Unter geschädigten Anlegern ist die Nachricht von dem Treffen zwischen Piëch und Winterkorn mit großem Interesse aufgenommen worden. Das Gespräch sei ein weiteres Indiz dafür, dass man im VW-Konzern viel früher als bislang behauptet über das Ausmaß der Dieselaffäre Bescheid gewusst habe. „Jetzt kommt natürlich eine Zurechnung auch über die Schlüsselfigur Piëch in Betracht“, sagte der Tübinger Anlegeranwalt Andreas Tilp dem Handelsblatt.
Anwalt sieht sich bestätigt

Tilp vertritt Investoren, die wegen der plötzlichen Kursverluste nach Bekanntwerden des Dieselskandals Schadensersatz über mehrere Milliarden Euro geltend machen. Er tritt außerdem bei der Holdinggesellschaft Porsche SE als Klägeranwalt auf. Die Porsche SE ist die Holding der Familien Porsche und Piëch, mit der sie ihre Aktienmehrheit am Volkswagen-Konzern verwalten. Die Porsche-Holding ist auch börsennotiert und war wie der Volkswagen-Konzern stark von den Kursverlusten betroffen. Tilp reklamiert bei der Porsche SE einen Schaden für Investoren von mehr als 500 Millionen Euro.

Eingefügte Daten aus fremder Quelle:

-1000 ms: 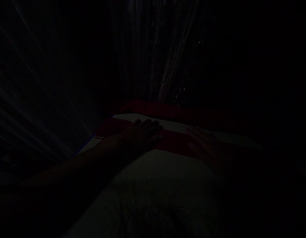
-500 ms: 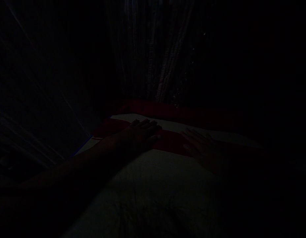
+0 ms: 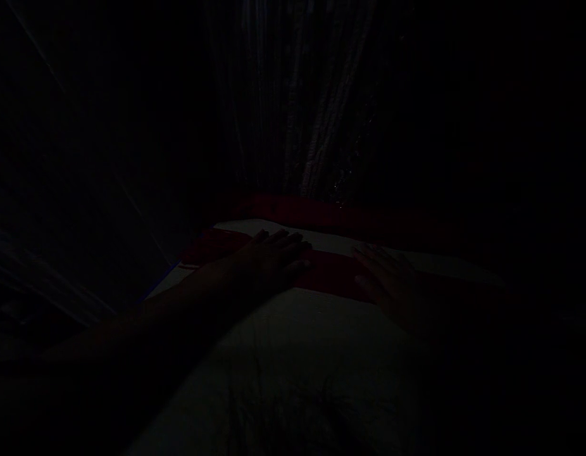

Tilp sieht sich in seiner Rechtsposition zudem bestätigt, weil in den USA weitere interne Volkswagen-Papiere aufgetaucht sein sollen, die schon sehr früh über die Abgasproblematik informieren. Demnach habe bei Volkswagen bereits 2007 Gewissheit darüber geherrscht, dass die Abgaswerte in den USA nicht eingehalten werden könnten. Als „Königsweg“ zur Lösung der Probleme sei dann die Entscheidung getroffen worden, eine Schummelsoftware in der Motorensteuerung einzusetzen.